[Haskell-beginners] DSL for Android development
Sean Charles
sean at objitsu.com
Mon Jun 27 16:04:55 CEST 2011
As a yet to be published iPhone hacker, now somewhat saddened by the
AppStore bouncers, I've turned to Android. I have a lot of Java and J2ME
experience but only eight months with Haskell. I hate java. The JVM is
awesome. Clojure is wish-fulfillment for Android right now.
Having used Chicken (scheme) in the past for generating applications for
people I know that compiling language A to language B can be very
successful, especially when the end-user doesn't know or care how he got
his app, only that it works.
So... where would be a good place to start with a DSL that could produce
Java code as its output? This is new to me! I've written simple lexers
and parsers and I know the ropes on that front but I don't know haskell
well enough yet to know how to go about it. I am thinking that I'd need
to create data types for the major classes, or maybe not, if i can
produce my own abstraction that generated multiple classes in the output
etc and so i descend into confusion about where to start!
I suspect that state carrying monadic types will be prevalent, good job
I understand monads. Yes that was sarcasm. I've done the Scheme-in-48
hours thing, so I am ok with parsec. I did consider writing a "true"

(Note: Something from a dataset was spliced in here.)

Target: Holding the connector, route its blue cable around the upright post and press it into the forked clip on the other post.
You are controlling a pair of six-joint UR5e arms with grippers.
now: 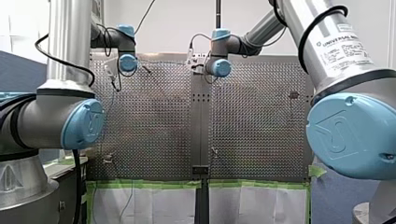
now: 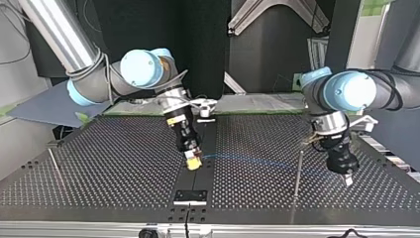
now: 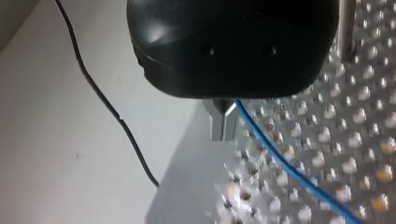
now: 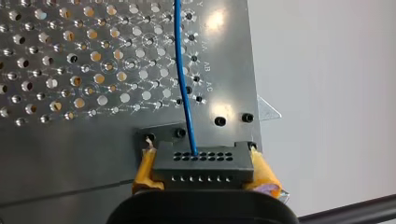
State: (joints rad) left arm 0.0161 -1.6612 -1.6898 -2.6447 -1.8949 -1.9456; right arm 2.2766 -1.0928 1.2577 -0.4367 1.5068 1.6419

language that will code-generate java instead of a DSL, that's still in
my mind too.
As I understand DSL, it's up to me to invent my language to work within
the "domain" of Android and then make it create Java code for subsequent
feeding to the android tools. As a first guess, I am going to study the
"Hello Android" example and then see how I could create a DSL around
that little program.
As I see it, programming boils down to just a couple of things: function
calls and decisions. I appreciate that there is more to it: XML files
and images etc to be bound in but that's nothing a good bash script
won't fix for me!
Thanks,
Sean Charles.
PS: I know this is a *big* thing to take on but I love big and I love
learning so let's rip this one to bits.